Since an early age, clay has held a special place in my heart and served as an integral symbol of my personal narrative. In the 1970s my parents, Lynn and Geoff Seng were potters in Pinehurst, North Carolina. When I was three years old, they divorced and due to the circumstances, I only knew my father through using his pots in our house. When I entered high school I took the pottery and sculpture class offered and immediately felt connected to my parents’ past, especially my father’s. It was a very touching thing to be working with clay as he had done.
Growing up in North Carolina only reinforced the inherent value placed in ceramics and the craft world as a whole. My mother ran a gallery and worked as a jeweler in Asheville, North Carolina. When I was young, my mom would take me to the Southern Highland Craft Guild shows where I would buy handmade doll clothes, toys, and even pottery. I remember how proud I was of those well-made objects. Looking back, my North Carolina roots played a crucial role in my love for craft and enabled me to see the rich effect it can have on individuals and society.
As my passion for ceramics grew in college, I declared a BFA in Studio Art instead of Art Education, which I had initially leaned toward. I attended several colleges in North Carolina before finding the right fit under the instruction of Megan Wolfe at University of North Carolina Asheville, a small liberal arts school in my hometown. It was a great time to experiment with different types of firing processes and develop an idea of which temperature and method I wanted to focus on. My art instructors helped reinforce and strengthen my direction in clay. I was exposed to a wealth of visiting artists and an opportunity for dialog. Also, I was lucky to have some very motivated peers who taught me that a strong work ethic is essential to making the pieces that you desire.

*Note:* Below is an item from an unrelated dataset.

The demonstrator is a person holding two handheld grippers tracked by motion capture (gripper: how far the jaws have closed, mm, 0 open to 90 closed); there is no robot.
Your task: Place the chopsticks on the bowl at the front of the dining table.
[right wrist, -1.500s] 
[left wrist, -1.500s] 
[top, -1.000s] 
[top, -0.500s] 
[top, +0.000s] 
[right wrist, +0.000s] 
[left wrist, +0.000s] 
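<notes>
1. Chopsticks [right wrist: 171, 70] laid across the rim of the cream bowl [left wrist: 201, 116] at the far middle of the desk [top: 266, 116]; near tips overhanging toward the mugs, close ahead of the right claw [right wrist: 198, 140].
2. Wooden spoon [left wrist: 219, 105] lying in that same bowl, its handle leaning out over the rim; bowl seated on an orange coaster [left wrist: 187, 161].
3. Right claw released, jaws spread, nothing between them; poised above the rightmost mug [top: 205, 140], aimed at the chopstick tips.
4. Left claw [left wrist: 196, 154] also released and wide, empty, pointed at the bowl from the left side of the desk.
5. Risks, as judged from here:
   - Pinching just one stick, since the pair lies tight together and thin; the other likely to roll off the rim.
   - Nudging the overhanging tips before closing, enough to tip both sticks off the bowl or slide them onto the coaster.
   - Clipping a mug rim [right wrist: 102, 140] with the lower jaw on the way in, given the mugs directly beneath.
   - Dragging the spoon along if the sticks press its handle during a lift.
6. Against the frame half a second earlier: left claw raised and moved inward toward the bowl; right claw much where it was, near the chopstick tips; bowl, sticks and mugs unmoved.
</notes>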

After my sophomore year I took a year off to work for potter David Voorhees of Flat Rock, North Carolina. For me this experience was essential. It gave me motivation and skills that I wouldn’t necessarily get from a school setting. I remember that one of the first days I started working he had me trim a shelf of his porcelain vases. My thoughts were, “I can’t believe he trusts me, I have never really trimmed before!” Over the year that I assisted in his studio I learned how a production studio runs from the making, glazing, firing, and selling of work. Much of what I absorbed is what I now practice in my own studio today.
I continued to work for artists throughout school and even afterward, gaining a different perspective from each. They all were so gracious with their time and energy. Many of them sold retail, wholesale, or a mixture of both. I have modeled my business to be one that is reliant on both retail and wholesale, finding that it is a good balance. They seem to work together to help promote one another. I do best when I can meet my customer face to face and tell them about my work. Connecting to my audience in a direct way fulfills something genuine inside of me.

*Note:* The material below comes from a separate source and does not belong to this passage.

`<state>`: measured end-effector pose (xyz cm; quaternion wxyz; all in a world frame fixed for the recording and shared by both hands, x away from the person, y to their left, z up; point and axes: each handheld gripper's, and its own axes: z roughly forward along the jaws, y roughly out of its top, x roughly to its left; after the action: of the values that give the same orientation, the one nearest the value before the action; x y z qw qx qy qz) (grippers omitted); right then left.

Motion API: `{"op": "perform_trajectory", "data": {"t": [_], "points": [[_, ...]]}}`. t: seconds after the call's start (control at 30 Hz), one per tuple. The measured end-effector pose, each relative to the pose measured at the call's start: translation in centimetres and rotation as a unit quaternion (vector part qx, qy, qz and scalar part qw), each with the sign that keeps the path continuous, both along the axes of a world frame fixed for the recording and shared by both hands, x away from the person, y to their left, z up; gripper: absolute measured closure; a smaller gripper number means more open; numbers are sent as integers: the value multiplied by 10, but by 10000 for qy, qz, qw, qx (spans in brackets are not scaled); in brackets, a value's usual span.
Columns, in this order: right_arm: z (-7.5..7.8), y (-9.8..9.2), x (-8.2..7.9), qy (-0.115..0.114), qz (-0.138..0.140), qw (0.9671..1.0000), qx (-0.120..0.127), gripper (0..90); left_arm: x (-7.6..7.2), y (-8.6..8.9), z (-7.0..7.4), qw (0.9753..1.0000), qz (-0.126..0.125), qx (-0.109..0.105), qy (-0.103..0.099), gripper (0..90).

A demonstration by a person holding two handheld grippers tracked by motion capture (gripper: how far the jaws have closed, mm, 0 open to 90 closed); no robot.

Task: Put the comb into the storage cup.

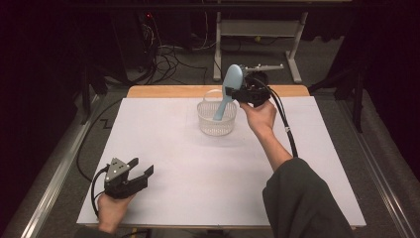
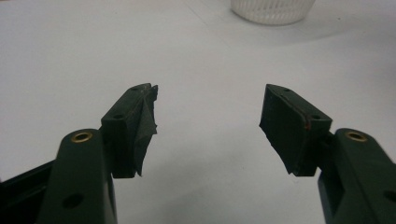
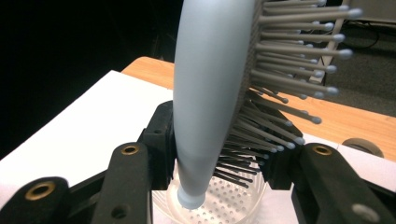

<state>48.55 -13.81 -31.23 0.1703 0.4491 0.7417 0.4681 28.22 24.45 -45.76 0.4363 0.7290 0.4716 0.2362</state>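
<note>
Your right gripper (image 1: 236, 94) clamps the hairbrush (image 1: 227, 95) above the basket (image 1: 216, 125) near the table's (image 1: 208, 168) far edge; your left gripper (image 1: 140, 167) gapes wide near its front-left corner.

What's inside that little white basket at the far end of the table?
The handle end of a blue hairbrush, held by the right gripper, dips into the basket. Its perforated floor looks otherwise bare; the brush hides part of it.

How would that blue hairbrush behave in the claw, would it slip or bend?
The hairbrush looks like stiff plastic, so it probably won't bend. The right claw grips across back and bristles; the bristles likely flex, so it could shift. Its smooth rounded back may be slippery.
</note>
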Motion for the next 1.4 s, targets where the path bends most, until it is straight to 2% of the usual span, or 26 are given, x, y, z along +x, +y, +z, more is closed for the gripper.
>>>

Over the past eight years I have attended multiple wholesale trade shows and found that I have little control over which galleries purchase my work. I have developed good relationships with some key craft galleries that keep reordering (thankfully) while there are some that have only ordered once. The fit has to be just right. To keep things fresh, some years I lean heavy on retail when my wholesale line needs a rest.
A typical workday begins with throwing, trimming, or glazing. Making work for an upcoming show, filling existing orders, or shipping usually fill my day. Currently, I have a studio intern (Leah Combs) who helps with tasks such as making glaze, wedging, watching kids, gardening, and setting up at shows, to list a few. At lunch I usually make time to return emails, etc. These days, with two little kids, my workdays are three full days a week while they are in daycare. When I need to, I work in the early hours of the morning or at night. I prefer to work late at night, but I always pay for it the next day. On the days I have the kids I try to attend a YMCA yoga class or walk to keep my back from acting up. It is nice to have these days that are more active and social to counter the quiet, non-social studio days.

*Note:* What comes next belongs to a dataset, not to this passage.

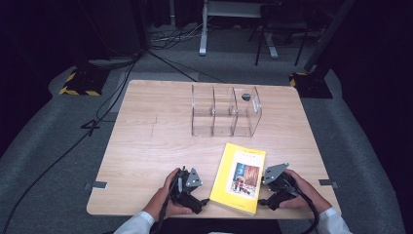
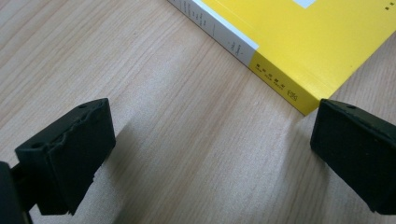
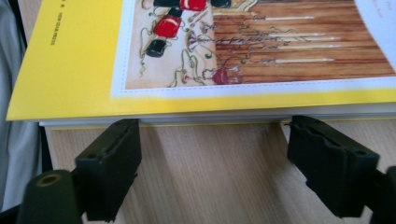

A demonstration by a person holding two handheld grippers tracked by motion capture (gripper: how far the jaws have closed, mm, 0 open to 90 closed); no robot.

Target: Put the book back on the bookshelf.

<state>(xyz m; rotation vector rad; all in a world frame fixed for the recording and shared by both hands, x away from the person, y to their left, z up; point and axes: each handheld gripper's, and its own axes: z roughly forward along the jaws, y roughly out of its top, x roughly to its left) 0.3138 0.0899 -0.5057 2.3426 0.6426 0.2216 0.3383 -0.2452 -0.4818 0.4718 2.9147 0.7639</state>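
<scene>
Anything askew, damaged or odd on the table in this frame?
Only small things. The yellow book lies flat but turned at a slant to the table edges, its near corner at the front edge. The clear divider rack stands upright and empty. Left gripper and right gripper are open beside the book. No damage or spill.

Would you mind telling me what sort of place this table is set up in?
Probably a lab or recording studio: a bare wooden table on grey carpet, cables trailing across the floor, hazard-striped stand bases, dark surroundings.
</scene>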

I chose to have my studio at home, which has been a good decision for our family. I got a lot of practice setting up a studio in three different states while my husband, Hunter Stamps, was pursuing his MFA in ceramics and beginning his teaching career. Although challenging, I feel fortunate to have had each experience so that I was prepared when we moved to Kentucky to start right back up. Right away I connected to our Arts Council, joined the local potters’ club, applied to all the craft guilds in our region and located the major shows within a five-hour driving distance.
I think it is so important to work under someone in the field. This will allow you more time to learn the mechanics and daily routine of a potter firsthand. Branch out and work in many studio situations to pick up different ways of working. Find the structure that works for you. Give yourself time and space to develop whether that is in an academic setting, residency, or private studio. Place yourself around supportive peers and work hard toward your goals. Connect with other artists and arts organizations and remember that they are there to help you. Take advantage of all the free resources within your grasp. Make sure you stop and have a little fun along the way!